Every single entry below should be reproduced verbatim.

- **Data provided**:
┌──

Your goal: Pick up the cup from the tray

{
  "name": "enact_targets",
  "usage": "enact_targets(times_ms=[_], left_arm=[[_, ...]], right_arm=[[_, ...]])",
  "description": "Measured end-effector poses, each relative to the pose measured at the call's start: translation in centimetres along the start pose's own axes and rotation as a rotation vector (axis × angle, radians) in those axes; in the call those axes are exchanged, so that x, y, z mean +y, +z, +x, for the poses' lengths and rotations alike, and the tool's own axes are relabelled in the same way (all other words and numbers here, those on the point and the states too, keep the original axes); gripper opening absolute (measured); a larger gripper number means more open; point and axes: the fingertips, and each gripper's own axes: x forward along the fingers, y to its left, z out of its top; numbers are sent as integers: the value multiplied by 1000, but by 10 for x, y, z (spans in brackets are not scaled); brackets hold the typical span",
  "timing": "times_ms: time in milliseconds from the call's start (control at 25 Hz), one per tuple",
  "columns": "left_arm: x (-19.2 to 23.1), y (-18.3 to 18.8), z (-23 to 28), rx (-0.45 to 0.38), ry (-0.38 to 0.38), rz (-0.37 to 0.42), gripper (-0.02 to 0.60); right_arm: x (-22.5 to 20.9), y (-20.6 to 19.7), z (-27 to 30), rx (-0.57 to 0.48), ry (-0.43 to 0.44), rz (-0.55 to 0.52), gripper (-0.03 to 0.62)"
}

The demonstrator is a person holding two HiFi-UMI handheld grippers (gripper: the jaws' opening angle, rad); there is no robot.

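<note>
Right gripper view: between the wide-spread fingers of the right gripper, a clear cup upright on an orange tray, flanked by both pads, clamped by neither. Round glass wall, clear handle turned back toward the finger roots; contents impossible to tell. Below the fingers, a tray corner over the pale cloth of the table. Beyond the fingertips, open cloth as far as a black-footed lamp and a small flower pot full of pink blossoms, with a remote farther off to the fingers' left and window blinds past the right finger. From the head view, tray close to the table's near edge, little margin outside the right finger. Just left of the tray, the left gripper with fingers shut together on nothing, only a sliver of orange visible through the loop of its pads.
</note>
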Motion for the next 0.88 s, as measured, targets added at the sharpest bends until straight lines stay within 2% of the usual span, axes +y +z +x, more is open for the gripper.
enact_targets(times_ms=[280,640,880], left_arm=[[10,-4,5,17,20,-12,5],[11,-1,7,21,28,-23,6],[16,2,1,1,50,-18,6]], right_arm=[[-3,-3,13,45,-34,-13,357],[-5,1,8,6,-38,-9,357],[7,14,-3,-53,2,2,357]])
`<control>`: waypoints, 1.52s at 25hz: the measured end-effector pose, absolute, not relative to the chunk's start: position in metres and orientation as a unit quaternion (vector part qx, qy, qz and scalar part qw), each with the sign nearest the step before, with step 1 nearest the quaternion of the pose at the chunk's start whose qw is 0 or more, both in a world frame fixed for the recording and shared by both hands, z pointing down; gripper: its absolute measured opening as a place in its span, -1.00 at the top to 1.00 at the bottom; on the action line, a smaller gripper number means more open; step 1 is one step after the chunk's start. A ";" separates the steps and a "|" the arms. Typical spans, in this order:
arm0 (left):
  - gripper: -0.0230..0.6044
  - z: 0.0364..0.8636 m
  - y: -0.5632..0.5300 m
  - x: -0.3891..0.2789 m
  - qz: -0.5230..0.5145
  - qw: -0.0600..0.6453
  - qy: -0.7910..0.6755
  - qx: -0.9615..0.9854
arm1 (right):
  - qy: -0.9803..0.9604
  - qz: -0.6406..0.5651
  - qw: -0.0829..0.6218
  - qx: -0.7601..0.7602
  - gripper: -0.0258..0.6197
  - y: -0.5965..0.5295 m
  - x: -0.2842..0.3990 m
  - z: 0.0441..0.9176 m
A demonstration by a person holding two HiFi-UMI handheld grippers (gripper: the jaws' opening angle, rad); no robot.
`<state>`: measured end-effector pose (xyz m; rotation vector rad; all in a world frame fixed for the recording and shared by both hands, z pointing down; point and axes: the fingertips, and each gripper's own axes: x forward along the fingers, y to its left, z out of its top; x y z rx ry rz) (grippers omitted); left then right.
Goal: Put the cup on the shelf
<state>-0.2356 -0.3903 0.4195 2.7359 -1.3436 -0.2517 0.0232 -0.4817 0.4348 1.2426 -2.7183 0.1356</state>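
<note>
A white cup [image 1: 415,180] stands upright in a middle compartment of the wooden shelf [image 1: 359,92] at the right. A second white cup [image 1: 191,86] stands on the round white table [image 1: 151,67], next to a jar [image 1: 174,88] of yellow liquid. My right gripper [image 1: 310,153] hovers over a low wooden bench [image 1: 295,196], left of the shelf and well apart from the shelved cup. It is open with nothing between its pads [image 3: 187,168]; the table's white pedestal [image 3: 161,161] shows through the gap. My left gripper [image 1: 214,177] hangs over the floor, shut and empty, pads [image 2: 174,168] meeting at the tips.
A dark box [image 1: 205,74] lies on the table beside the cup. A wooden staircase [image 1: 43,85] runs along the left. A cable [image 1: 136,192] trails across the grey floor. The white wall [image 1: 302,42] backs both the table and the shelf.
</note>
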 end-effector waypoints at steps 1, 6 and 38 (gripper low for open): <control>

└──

- **Answer below**:
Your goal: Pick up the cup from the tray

{
  "name": "enact_targets",
  "usage": "enact_targets(times_ms=[_], left_arm=[[_, ...]], right_arm=[[_, ...]])",
  "description": "Measured end-effector poses, each relative to the pose measured at the call's start: translation in centimetres along the start pose's own axes and rotation as a rotation vector (axis × angle, radians) in those axes; in the call those axes are exchanged, so that x, y, z mean +y, +z, +x, for the poses' lengths and rotations alike, and the tool's own axes are relabelled in the same way (all other words and numbers here, those on the point and the states too, keep the original axes); gripper opening absolute (measured); a larger gripper number means more open; point and axes: the fingertips, and each gripper's own axes: x forward along the fingers, y to its left, z out of its top; numbers are sent as integers: the value multiplied by 1000, but by 10 for x, y, z (spans in brackets are not scaled); brackets hold the typical span",
  "timing": "times_ms: time in milliseconds from the call's start (control at 25 Hz), one per tuple",
  "columns": "left_arm: x (-19.2 to 23.1), y (-18.3 to 18.8), z (-23 to 28), rx (-0.45 to 0.38), ry (-0.38 to 0.38), rz (-0.37 to 0.42), gripper (-0.02 to 0.60); right_arm: x (-22.5 to 20.9), y (-20.6 to 19.7), z (-27 to 30), rx (-0.57 to 0.48), ry (-0.43 to 0.44), rz (-0.55 to 0.52), gripper (-0.03 to 0.62)"
}

The demonstrator is a person holding two HiFi-UMI handheld grippers (gripper: the jaws' opening angle, rad); there is no robot.

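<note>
Right gripper view: between the wide-spread fingers of the right gripper, a clear cup upright on an orange tray, flanked by both pads, clamped by neither. Round glass wall, clear handle turned back toward the finger roots; contents impossible to tell. Below the fingers, a tray corner over the pale cloth of the table. Beyond the fingertips, open cloth as far as a black-footed lamp and a small flower pot full of pink blossoms, with a remote farther off to the fingers' left and window blinds past the right finger. From the head view, tray close to the table's near edge, little margin outside the right finger. Just left of the tray, the left gripper with fingers shut together on nothing, only a sliver of orange visible through the loop of its pads.
</note>
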Motion for the next 0.88 s, as measured, targets added at the sharpest bends until straight lines stay within 2% of the usual span, axes +y +z +x, more is open for the gripper.
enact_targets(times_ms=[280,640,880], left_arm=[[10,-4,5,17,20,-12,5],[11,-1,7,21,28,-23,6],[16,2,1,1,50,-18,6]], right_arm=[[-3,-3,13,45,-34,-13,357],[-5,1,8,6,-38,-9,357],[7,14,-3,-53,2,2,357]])
`<control>`: waypoints, 1.52s at 25hz: the measured end-effector pose, absolute, not relative to the chunk's start: position in metres and orientation as a unit quaternion (vector part qx, qy, qz and scalar part qw), each with the sign nearest the step before, with step 1 nearest the quaternion of the pose at the chunk's start whose qw is 0 or more, both in a world frame fixed for the recording and shared by both hands, z pointing down; gripper: its absolute measured opening as a place in its span, -1.00 at the top to 1.00 at the bottom; on the action line, a smaller gripper number means more open; step 1 is one step after the chunk's start. A ";" separates the steps and a "|" the arms. Typical spans, in this order:
arm0 (left):
  - gripper: -0.0230..0.6044
  - z: 0.0364..0.8636 m
  - y: -0.5632..0.5300 m
  - x: -0.3891..0.2789 m
  - qz: -0.5230..0.5145
  - qw: -0.0600..0.6453
  - qy: -0.7910..0.6755
  - qx: -0.9615..0.9854
arm1 (right):
  - qy: -0.9803..0.9604
  - qz: -0.6406..0.5651
  - qw: -0.0829..0.6218
  - qx: -0.7601..0.7602
  - gripper: -0.0258..0.6197
  - y: -0.5965..0.5295 m
  - x: -0.2842..0.3990 m
  - z: 0.0441..0.9176 m
A demonstration by a person holding two HiFi-UMI handheld grippers (gripper: the jaws' opening angle, rad); no robot.
`<state>`: measured end-effector pose (xyz m; rotation vector rad; all in a world frame fixed for the recording and shared by both hands, z pointing down; point and axes: the fingertips, and each gripper's own axes: x forward along the fingers, y to its left, z out of its top; x y z rx ry rz) (grippers omitted); left then right.
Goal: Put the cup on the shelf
<state>-0.2356 -0.3903 0.4195 2.7359 -1.3436 -0.2517 0.0232 -0.4817 0.4348 1.2426 -2.7183 0.1356</state>
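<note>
A white cup [image 1: 415,180] stands upright in a middle compartment of the wooden shelf [image 1: 359,92] at the right. A second white cup [image 1: 191,86] stands on the round white table [image 1: 151,67], next to a jar [image 1: 174,88] of yellow liquid. My right gripper [image 1: 310,153] hovers over a low wooden bench [image 1: 295,196], left of the shelf and well apart from the shelved cup. It is open with nothing between its pads [image 3: 187,168]; the table's white pedestal [image 3: 161,161] shows through the gap. My left gripper [image 1: 214,177] hangs over the floor, shut and empty, pads [image 2: 174,168] meeting at the tips.
A dark box [image 1: 205,74] lies on the table beside the cup. A wooden staircase [image 1: 43,85] runs along the left. A cable [image 1: 136,192] trails across the grey floor. The white wall [image 1: 302,42] backs both the table and the shelf.
</note>
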 end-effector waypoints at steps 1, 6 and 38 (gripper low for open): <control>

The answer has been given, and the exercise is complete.